A research team in Korea has developed a ceramic fuel cell that offers both stability and high performance while reducing the required amount of catalyst by a factor of 20. The application range for ceramic fuel cells, which have so far only been used for large-scale power generation due to the difficulties associated with frequent start-ups, can be expected to expand to new fields, such as electric vehicles, robots, and drones.
The Korea Institute of Science and Technology (KIST) announced that a team led by Dr. Ji-Won Son at the Center for Energy Materials Research, through joint research with Professor Seung Min Han at the Korea Advanced Institute of Science and Technology (KAIST), has developed a new technology that suppresses the deterioration brought on by the reduction-oxidation cycle, a major cause of ceramic fuel cell degradation, by significantly reducing the quantity and size of the nickel catalyst in the anode using a thin-film technology.
Ceramic fuel cells, representative of high-temperature fuel cells, generally operate at high temperatures - 800 °C or higher. Therefore, inexpensive catalysts, such as nickel, can be used in these cells, as opposed to low-temperature polymer electrolyte fuel cells, which use expensive platinum catalysts. Nickel usually comprises approximately 40% of the anode volume of a ceramic fuel cell. However, since nickel agglomerates at high temperatures, when the ceramic fuel cell is exposed to the oxidation and reduction processes which accompany stop-restart cycles, uncontrollable expansion occurs. This results in the destruction of the entire ceramic fuel cell structure. This fatal drawback has prevented the generation of power by ceramic fuel cells from applications which require frequent start-ups.
In an effort to overcome this, Dr. Ji-Won Son's team at KIST developed a new concept for an anode which contains significantly less nickel, just 1/20 of a conventional ceramic fuel cell. This reduced amount of nickel enables the nickel particles in the anode to remain isolated from one another. To compensate for the reduced amount of the nickel catalyst, the nickel's surface area is drastically increased through the realization of an anode structure where nickel nanoparticles are evenly distributed throughout the ceramic matrix using a thin-film deposition process.
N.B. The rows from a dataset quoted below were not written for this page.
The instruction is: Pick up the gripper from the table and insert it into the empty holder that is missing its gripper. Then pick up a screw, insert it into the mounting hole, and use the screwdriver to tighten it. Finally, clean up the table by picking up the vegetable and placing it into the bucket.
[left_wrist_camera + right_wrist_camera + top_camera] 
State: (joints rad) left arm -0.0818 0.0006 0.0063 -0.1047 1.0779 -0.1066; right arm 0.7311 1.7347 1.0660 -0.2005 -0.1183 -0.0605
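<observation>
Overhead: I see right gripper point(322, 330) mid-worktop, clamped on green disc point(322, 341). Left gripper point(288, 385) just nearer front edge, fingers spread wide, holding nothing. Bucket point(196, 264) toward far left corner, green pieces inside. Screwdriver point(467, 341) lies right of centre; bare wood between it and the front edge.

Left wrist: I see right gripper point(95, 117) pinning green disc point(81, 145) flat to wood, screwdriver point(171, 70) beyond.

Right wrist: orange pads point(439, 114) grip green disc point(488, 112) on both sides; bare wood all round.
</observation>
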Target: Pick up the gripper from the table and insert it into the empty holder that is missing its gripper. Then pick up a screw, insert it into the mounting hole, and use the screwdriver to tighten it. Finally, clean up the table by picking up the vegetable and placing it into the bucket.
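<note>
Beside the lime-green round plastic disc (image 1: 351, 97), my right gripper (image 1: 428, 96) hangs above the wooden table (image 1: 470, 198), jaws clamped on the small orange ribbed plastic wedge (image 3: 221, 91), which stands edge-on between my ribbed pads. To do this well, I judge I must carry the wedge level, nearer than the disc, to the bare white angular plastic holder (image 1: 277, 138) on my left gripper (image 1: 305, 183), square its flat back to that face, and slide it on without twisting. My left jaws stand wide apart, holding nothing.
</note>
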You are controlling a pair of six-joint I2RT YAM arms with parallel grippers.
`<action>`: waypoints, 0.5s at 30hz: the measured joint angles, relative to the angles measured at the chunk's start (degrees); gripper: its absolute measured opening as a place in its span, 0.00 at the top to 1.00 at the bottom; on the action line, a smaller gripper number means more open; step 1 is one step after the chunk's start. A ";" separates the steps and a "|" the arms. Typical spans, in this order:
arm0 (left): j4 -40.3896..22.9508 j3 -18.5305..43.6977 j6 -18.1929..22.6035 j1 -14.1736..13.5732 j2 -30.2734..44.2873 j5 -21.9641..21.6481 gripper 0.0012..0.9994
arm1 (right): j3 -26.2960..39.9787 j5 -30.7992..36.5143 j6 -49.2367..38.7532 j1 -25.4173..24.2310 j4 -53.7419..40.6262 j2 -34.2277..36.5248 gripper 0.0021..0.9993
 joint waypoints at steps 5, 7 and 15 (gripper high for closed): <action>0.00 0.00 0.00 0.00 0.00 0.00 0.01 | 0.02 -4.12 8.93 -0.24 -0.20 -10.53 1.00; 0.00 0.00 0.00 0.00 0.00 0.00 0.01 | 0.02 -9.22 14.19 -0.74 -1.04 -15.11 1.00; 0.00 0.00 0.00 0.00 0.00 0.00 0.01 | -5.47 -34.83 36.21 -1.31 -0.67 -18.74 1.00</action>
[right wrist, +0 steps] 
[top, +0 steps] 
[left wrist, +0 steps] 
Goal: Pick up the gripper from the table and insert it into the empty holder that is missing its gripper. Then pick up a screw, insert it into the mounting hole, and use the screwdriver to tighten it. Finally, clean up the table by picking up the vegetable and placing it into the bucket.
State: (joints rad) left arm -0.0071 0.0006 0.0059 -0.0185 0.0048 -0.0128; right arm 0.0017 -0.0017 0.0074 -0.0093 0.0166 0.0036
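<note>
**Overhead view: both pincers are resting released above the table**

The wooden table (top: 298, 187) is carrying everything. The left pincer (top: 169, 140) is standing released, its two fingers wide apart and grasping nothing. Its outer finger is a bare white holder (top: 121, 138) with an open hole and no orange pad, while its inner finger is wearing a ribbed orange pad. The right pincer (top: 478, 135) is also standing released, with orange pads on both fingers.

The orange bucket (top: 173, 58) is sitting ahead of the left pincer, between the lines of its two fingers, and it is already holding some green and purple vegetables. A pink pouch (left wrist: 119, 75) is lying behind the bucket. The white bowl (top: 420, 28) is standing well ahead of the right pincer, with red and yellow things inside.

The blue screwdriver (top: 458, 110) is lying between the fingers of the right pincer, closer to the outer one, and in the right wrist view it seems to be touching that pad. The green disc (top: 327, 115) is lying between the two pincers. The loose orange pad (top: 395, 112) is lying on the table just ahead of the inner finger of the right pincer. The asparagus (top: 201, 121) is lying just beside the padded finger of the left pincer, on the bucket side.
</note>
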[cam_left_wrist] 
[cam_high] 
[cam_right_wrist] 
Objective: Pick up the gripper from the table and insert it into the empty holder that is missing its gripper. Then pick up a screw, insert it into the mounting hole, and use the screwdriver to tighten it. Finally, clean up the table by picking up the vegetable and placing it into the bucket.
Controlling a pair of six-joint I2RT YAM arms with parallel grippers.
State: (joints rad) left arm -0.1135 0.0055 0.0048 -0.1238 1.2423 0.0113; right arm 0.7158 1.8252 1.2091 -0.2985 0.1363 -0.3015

In ceramic fuel cells utilizing this novel anode, no deterioration or performance degradation of the ceramic fuel cells was witnessed, even after more than 100 reduction-oxidation cycles, in comparison with conventional ceramic fuel cells, which failed after fewer than 20 cycles. Moreover, the power output of the novel anode ceramic fuel cells was improved by 1.5 times compared to conventional cells, despite the substantial reduction of the nickel content.
Dr. Ji-Won Son explained the significance of the study, stating, "Our research into the novel anode fuel cell was systematically conducted at every stage, from design to realization and evaluation, based on our understanding of reduction-oxidation failure, which is one of the primary causes of the destruction of ceramic fuel cells." Dr. Son also commented, "The potential to apply these ceramic fuel cells to fields other than power plants, such as for mobility, is tremendous."
This study was financially supported through the Global Frontier Center for Multiscale Energy Systems R&D Program, an Institutional Research Project by KIST, and the Ministry of Science and ICT (MSIT) Midcareer Researcher Project. The research results were published in "Acta Materialia", a highly recognized journal in the field of metallurgy.